## What is being asked:
Search the material for the string "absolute" and copy each line where it occurs.

------------------------------------

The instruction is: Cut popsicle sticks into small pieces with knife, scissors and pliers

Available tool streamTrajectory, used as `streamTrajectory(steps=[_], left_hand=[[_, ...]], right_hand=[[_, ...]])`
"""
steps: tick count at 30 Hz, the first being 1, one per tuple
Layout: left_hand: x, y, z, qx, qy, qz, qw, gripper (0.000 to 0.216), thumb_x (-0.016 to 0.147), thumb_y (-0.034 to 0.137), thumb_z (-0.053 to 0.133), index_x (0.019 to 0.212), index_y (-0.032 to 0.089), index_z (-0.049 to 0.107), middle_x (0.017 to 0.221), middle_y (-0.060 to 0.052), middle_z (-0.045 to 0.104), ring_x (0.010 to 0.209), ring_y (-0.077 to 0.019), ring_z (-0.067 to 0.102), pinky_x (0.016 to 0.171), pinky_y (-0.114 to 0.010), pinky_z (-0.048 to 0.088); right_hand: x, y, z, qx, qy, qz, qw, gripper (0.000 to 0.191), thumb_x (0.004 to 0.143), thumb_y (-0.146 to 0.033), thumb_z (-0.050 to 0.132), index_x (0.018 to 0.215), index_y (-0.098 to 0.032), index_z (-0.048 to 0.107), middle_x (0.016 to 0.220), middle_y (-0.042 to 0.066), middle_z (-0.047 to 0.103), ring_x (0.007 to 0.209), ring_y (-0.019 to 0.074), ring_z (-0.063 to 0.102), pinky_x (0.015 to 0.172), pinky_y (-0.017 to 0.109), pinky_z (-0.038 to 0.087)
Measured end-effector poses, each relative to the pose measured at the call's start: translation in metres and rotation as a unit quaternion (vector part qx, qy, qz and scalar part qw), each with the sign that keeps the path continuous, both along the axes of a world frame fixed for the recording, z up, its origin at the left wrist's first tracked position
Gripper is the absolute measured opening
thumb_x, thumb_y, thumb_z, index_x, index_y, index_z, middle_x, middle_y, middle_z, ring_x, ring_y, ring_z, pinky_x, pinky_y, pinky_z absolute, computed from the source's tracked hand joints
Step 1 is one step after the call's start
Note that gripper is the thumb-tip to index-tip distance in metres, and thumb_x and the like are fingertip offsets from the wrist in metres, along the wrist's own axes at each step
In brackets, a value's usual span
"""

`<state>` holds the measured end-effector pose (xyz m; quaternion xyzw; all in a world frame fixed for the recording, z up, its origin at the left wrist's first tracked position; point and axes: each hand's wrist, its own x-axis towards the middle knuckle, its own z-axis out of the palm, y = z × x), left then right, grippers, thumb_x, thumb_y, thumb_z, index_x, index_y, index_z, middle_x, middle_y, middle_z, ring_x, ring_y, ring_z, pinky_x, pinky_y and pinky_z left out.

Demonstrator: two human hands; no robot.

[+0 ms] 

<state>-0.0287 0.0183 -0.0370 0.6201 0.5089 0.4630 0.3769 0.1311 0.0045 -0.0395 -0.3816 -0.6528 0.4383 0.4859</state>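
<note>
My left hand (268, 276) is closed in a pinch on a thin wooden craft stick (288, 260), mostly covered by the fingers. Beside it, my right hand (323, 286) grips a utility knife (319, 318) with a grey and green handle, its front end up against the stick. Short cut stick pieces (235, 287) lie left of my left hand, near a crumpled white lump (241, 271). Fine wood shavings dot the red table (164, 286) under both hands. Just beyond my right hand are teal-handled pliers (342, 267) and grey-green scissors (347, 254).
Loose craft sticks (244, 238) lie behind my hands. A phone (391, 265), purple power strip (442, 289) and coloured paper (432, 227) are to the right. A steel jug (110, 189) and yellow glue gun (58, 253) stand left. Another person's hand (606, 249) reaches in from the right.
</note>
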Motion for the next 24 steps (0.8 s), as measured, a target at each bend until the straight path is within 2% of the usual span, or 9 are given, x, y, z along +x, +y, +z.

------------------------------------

## Task result:
Gripper is the absolute measured opening
thumb_x, thumb_y, thumb_z, index_x, index_y, index_z, middle_x, middle_y, middle_z, ring_x, ring_y, ring_z, pinky_x, pinky_y, pinky_z absolute, computed from the source's tracked hand joints

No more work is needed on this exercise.